- **What the task requires**: Reproduce the data below in full and to the letter, images excepted.

========

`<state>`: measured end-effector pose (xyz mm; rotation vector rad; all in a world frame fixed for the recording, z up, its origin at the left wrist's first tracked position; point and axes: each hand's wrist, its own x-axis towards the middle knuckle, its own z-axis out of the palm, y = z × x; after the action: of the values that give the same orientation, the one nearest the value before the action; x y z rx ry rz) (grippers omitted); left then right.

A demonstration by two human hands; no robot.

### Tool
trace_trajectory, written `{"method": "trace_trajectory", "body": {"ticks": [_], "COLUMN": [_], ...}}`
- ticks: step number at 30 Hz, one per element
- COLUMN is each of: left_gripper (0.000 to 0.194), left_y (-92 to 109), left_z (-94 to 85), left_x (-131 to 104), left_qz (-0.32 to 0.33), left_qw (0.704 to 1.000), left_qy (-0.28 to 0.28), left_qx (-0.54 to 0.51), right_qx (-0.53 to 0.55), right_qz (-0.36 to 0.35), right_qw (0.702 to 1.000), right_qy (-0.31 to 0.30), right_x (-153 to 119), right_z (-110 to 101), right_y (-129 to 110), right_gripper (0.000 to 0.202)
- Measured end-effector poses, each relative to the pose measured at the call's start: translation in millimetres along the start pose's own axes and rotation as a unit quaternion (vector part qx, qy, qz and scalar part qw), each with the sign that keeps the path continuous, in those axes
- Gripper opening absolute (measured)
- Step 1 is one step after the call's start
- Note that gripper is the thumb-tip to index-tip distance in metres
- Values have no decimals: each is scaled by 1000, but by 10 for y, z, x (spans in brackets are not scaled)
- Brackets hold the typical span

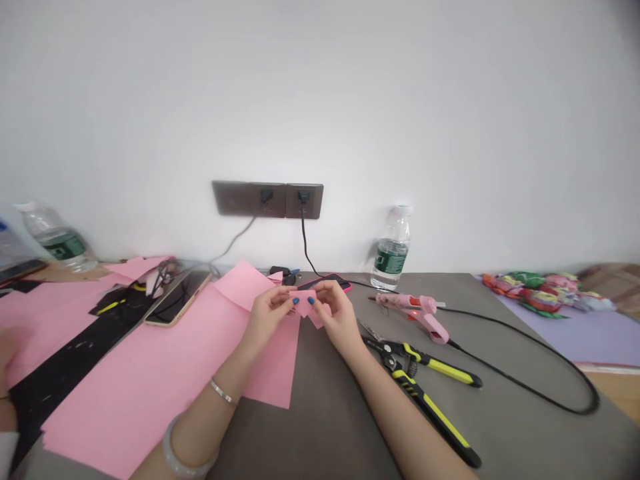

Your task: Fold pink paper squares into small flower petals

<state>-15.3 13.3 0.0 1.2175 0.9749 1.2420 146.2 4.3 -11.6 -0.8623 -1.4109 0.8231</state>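
Between my two hands is a small folded piece of pink paper (pixel 304 303), held up above the table. My left hand (pixel 270 308) pinches its left side with thumb and fingers. On the right side, my right hand (pixel 334 313) grips it the same way, thumb in front. Both thumbs point toward each other near the paper's middle. Large pink paper sheets (pixel 165 380) lie under and left of my left forearm. Close to my right hand rest pliers with yellow and black handles (pixel 425 387) and a pink glue gun (pixel 413 309).
A water bottle (pixel 393 250) stands by the wall, below and right of the socket panel (pixel 270 200). A phone (pixel 179 297) lies on the pink sheets. The glue gun's black cord (pixel 530 327) loops right. Colourful wrapped bundles (pixel 545 293) sit far right. Another person's hand (pixel 7 350) shows at left.
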Motion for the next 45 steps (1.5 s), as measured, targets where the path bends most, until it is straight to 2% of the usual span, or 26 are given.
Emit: {"method": "trace_trajectory", "body": {"ticks": [3,7,11,14,17,25,34,39,42,45], "left_gripper": [25,20,13,14,17,26,23,23,22,13], "left_y": [2,3,30,53,63,36,19,11,8,18], "left_z": [16,43,46,48,52,22,22,6,-5,-3], "left_x": [-16,-63,-104,-109,-99,-50,-43,-38,-43,-60], "left_qz": [26,74,123,129,118,67,38,14,28,81], "left_qw": [999,995,983,982,985,997,997,997,994,986], "left_qy": [-7,-25,-55,-77,-81,-36,-53,-51,-49,-37], "left_qx": [25,59,123,117,93,33,44,63,90,140], "right_qx": [93,128,149,153,145,114,97,82,74,55], "right_qz": [92,127,127,124,110,52,78,81,84,71], "right_qw": [991,984,981,980,983,992,992,993,993,995], "right_qy": [-13,-2,5,14,12,4,4,-21,-30,-42], "right_x": [27,41,36,35,36,39,46,27,24,27], "right_z": [0,16,24,15,10,-9,-31,-32,-40,-48], "right_y": [67,75,36,23,9,-61,4,6,11,15], "right_gripper": [27,36,35,35,34,24,24,20,20,17]}}
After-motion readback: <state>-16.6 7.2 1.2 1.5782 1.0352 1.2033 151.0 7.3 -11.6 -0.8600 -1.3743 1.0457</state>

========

- **Response box**:
`<state>`: measured end-effector pose (xyz mm; rotation vector rad; all in a world frame fixed for the recording, z up, its origin at the left wrist's first tracked position; point and axes: each hand's wrist, its own x-axis towards the middle knuckle, its own z-axis out of the palm, y = z × x; after the action: of the values that give the same orientation, the one nearest the value before the action; x y z rx ry rz) (grippers omitted); left then right.

A demonstration by two human hands; no robot.

### Tool
trace_trajectory, written `{"method": "trace_trajectory", "body": {"ticks": [_], "COLUMN": [_], ...}}`
- ticks: step number at 30 Hz, one per element
- COLUMN is each of: left_gripper (0.000 to 0.194), left_y (-92 to 109), left_z (-94 to 85), left_x (-131 to 104), left_qz (-0.32 to 0.33), left_qw (0.704 to 1.000), left_qy (-0.28 to 0.28), left_qx (-0.54 to 0.51), right_qx (-0.53 to 0.55), right_qz (-0.36 to 0.35), right_qw (0.702 to 1.000), right_qy (-0.31 to 0.30), right_x (-153 to 119), right_z (-110 to 101), right_y (-129 to 110), right_gripper (0.000 to 0.202)
- Measured end-effector poses, each relative to the pose measured at the call's start: translation in millimetres along the start pose's own axes and rotation as a unit quaternion (vector part qx, qy, qz and scalar part qw), each with the sign that keeps the path continuous, in those axes
- Gripper opening absolute (measured)
- Step 1 is one step after the call's start
- Note that gripper is the thumb-tip to index-tip distance in metres
- Values have no decimals: each is scaled by 1000, but by 10 for y, z, x (spans in brackets are not scaled)
- Brackets hold the typical span


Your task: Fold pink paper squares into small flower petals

<state>-15.3 13.3 0.0 1.2175 0.9749 1.2420 146.2 4.3 -11.6 -0.8623 -1.4109 0.8231</state>
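Between my two hands is a small folded piece of pink paper (pixel 304 303), held up above the table. My left hand (pixel 270 308) pinches its left side with thumb and fingers. On the right side, my right hand (pixel 334 313) grips it the same way, thumb in front. Both thumbs point toward each other near the paper's middle. Large pink paper sheets (pixel 165 380) lie under and left of my left forearm. Close to my right hand rest pliers with yellow and black handles (pixel 425 387) and a pink glue gun (pixel 413 309).
A water bottle (pixel 393 250) stands by the wall, below and right of the socket panel (pixel 270 200). A phone (pixel 179 297) lies on the pink sheets. The glue gun's black cord (pixel 530 327) loops right. Colourful wrapped bundles (pixel 545 293) sit far right. Another person's hand (pixel 7 350) shows at left.
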Motion for the next 45 steps (1.5 s), as measured, targets where the path bends most, until it is straight to 2% of the usual span, or 26 are given.
Emit: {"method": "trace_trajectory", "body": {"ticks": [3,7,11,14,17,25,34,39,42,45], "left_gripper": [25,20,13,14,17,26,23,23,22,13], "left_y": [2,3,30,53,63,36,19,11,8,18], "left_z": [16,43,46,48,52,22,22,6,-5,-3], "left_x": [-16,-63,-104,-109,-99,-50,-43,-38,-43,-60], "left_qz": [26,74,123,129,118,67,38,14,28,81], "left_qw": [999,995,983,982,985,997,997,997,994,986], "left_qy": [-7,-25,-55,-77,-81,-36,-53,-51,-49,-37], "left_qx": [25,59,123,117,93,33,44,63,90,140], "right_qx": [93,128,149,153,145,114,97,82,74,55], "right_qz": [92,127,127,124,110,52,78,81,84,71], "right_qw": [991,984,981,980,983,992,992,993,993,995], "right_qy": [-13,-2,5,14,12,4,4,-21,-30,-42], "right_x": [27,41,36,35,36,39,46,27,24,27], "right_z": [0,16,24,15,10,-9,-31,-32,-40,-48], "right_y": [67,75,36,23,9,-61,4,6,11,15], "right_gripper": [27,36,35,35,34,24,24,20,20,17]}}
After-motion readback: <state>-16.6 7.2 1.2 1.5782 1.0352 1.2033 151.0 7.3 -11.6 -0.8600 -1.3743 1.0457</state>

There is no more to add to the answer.